▶ About this exercise
Return exactly the span of lines in the following data that opens with the line containing "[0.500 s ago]" and closes with the line containing "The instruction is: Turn". Include nothing else.

---------- Supplied material

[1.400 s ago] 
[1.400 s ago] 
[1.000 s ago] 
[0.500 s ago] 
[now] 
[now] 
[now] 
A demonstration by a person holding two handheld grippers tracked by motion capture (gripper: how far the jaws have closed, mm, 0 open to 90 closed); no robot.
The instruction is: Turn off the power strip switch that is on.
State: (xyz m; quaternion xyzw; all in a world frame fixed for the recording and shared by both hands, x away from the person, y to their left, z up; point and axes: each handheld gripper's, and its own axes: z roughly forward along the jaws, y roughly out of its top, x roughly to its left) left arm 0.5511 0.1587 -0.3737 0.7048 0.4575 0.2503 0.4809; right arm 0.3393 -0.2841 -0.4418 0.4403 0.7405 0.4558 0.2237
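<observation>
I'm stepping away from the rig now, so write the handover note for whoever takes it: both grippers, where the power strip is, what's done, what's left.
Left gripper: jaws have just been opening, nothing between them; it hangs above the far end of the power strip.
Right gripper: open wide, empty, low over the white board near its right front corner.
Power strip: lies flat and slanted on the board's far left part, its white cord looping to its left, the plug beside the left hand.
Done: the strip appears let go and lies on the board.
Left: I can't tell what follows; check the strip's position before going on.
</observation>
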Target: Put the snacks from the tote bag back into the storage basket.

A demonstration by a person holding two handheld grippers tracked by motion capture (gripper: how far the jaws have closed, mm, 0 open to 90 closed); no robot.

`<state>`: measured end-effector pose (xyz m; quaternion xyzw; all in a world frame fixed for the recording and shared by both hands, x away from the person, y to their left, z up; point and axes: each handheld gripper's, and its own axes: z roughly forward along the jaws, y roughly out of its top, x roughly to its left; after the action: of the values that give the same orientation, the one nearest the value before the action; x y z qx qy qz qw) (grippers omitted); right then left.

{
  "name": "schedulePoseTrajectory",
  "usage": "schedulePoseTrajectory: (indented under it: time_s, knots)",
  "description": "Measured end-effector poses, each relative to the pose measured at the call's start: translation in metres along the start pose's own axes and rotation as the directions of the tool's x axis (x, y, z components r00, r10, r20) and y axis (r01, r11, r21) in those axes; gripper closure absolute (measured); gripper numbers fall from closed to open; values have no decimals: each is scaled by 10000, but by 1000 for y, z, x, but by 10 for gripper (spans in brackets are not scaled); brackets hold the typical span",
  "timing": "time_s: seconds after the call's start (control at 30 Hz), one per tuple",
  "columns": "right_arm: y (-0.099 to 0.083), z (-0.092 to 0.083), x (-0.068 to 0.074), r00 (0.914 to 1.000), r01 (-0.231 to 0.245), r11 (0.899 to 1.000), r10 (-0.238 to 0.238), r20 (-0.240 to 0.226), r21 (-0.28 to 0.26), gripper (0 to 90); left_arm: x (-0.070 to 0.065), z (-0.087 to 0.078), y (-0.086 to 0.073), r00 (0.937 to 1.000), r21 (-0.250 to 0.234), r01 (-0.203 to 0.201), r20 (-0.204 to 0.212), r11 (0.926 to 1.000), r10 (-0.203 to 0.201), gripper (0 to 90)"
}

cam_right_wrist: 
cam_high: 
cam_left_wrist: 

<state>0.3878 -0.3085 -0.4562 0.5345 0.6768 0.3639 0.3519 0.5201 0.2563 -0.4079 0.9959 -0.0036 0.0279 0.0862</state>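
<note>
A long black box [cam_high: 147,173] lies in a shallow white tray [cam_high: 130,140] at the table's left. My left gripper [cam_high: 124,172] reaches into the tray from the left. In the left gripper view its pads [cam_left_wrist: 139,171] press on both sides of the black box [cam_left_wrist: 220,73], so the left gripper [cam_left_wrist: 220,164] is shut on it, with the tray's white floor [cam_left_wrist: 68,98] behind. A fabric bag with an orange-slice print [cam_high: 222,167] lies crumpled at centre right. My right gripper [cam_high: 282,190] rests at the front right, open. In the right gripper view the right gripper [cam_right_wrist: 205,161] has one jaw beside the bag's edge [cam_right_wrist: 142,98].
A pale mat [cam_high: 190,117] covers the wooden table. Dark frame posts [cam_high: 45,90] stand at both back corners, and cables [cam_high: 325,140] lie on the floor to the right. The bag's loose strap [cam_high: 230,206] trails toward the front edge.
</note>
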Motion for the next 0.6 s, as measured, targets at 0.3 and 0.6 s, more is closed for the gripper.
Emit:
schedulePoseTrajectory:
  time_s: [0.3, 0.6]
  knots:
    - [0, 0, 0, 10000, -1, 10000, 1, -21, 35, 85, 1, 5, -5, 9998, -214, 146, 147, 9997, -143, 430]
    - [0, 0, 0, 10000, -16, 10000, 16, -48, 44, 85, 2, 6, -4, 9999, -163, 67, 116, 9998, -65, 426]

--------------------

▶ Task output
[0.500 s ago] 
[now] 
[now] 
[now] 
A demonstration by a person holding two handheld grippers tracked by motion capture (gripper: how far the jaws have closed, mm, 0 open to 90 closed); no robot.
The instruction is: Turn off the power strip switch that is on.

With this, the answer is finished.